*About this task*. Would you set down each line of the data below exactly?

*Data shown*.
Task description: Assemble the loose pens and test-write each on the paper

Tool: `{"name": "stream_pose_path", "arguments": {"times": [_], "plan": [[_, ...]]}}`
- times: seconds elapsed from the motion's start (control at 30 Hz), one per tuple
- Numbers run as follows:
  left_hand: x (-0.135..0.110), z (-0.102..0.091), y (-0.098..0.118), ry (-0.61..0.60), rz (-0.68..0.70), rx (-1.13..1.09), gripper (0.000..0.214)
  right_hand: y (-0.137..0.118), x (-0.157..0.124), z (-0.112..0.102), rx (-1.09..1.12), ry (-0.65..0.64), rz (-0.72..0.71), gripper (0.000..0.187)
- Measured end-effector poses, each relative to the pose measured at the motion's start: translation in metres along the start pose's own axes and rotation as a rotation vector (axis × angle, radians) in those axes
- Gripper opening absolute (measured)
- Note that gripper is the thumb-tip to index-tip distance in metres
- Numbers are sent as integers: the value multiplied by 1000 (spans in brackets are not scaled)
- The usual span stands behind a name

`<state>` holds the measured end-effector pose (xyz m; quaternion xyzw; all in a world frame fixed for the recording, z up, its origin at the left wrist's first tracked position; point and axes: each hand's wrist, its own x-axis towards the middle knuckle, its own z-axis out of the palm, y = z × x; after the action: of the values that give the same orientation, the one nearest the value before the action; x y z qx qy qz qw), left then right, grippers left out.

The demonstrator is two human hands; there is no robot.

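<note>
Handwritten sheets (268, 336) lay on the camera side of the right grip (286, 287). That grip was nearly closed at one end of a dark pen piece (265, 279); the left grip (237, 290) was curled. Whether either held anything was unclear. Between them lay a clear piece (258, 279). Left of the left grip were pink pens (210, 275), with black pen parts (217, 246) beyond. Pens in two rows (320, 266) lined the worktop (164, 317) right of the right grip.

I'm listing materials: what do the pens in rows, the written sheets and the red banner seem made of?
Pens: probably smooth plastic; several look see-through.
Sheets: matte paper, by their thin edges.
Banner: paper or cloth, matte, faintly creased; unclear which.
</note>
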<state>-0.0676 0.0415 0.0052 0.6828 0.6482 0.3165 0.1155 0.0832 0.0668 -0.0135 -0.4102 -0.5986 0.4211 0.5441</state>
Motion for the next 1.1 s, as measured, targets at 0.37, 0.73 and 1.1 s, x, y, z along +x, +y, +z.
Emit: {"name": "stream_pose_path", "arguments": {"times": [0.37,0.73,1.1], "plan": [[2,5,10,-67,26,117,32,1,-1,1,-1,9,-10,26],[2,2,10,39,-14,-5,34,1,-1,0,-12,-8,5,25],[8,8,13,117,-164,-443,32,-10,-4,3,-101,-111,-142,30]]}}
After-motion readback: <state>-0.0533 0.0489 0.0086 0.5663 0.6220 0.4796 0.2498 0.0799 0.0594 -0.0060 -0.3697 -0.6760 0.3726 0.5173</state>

*Exercise output*.
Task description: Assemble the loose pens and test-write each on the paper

Tool: `{"name": "stream_pose_path", "arguments": {"times": [_], "plan": [[_, ...]]}}`
- times: seconds elapsed from the motion's start (control at 30 Hz), one per tuple
- Numbers run as follows:
  left_hand: x (-0.135..0.110), z (-0.102..0.091), y (-0.098..0.118), ry (-0.61..0.60), rz (-0.68..0.70), rx (-1.13..1.09), gripper (0.000..0.214)
  right_hand: y (-0.137..0.118), x (-0.157..0.124), z (-0.112..0.102), rx (-1.09..1.12), ry (-0.65..0.64), rz (-0.72..0.71), gripper (0.000..0.187)
- Measured end-effector poses, each relative to the pose measured at the motion's start: translation in metres along the start pose's own axes and rotation as a rotation vector (axis × angle, radians) in those axes
- Gripper opening absolute (measured)
- Note that gripper is the thumb-tip to index-tip distance in metres
- Numbers are sent as integers: the value multiplied by 1000 (spans in brackets are not scaled)
- The usual span stands behind a name

`<state>` holds the measured end-effector pose (xyz m; quaternion xyzw; all in a world frame fixed for the recording, z up, its origin at the left wrist's first tracked position; point and axes: each hand's wrist, its own x-axis towards the middle knuckle, its own z-axis out of the palm, y = z × x; after the action: of the values that give the same orientation, the one nearest the value before the action; x y z qx qy qz qw), left then right, grippers left out.

The demonstrator is two human hands; there is no robot.

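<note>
Handwritten sheets (268, 336) lay on the camera side of the right grip (286, 287). That grip was nearly closed at one end of a dark pen piece (265, 279); the left grip (237, 290) was curled. Whether either held anything was unclear. Between them lay a clear piece (258, 279). Left of the left grip were pink pens (210, 275), with black pen parts (217, 246) beyond. Pens in two rows (320, 266) lined the worktop (164, 317) right of the right grip.

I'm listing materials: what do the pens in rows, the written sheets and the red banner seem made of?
Pens: probably smooth plastic; several look see-through.
Sheets: matte paper, by their thin edges.
Banner: paper or cloth, matte, faintly creased; unclear which.
</note>
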<state>-0.0676 0.0415 0.0052 0.6828 0.6482 0.3165 0.1155 0.0832 0.0668 -0.0135 -0.4102 -0.5986 0.4211 0.5441</state>
Motion for the next 1.1 s, as measured, targets at 0.37, 0.73 and 1.1 s, x, y, z along +x, +y, +z.
Emit: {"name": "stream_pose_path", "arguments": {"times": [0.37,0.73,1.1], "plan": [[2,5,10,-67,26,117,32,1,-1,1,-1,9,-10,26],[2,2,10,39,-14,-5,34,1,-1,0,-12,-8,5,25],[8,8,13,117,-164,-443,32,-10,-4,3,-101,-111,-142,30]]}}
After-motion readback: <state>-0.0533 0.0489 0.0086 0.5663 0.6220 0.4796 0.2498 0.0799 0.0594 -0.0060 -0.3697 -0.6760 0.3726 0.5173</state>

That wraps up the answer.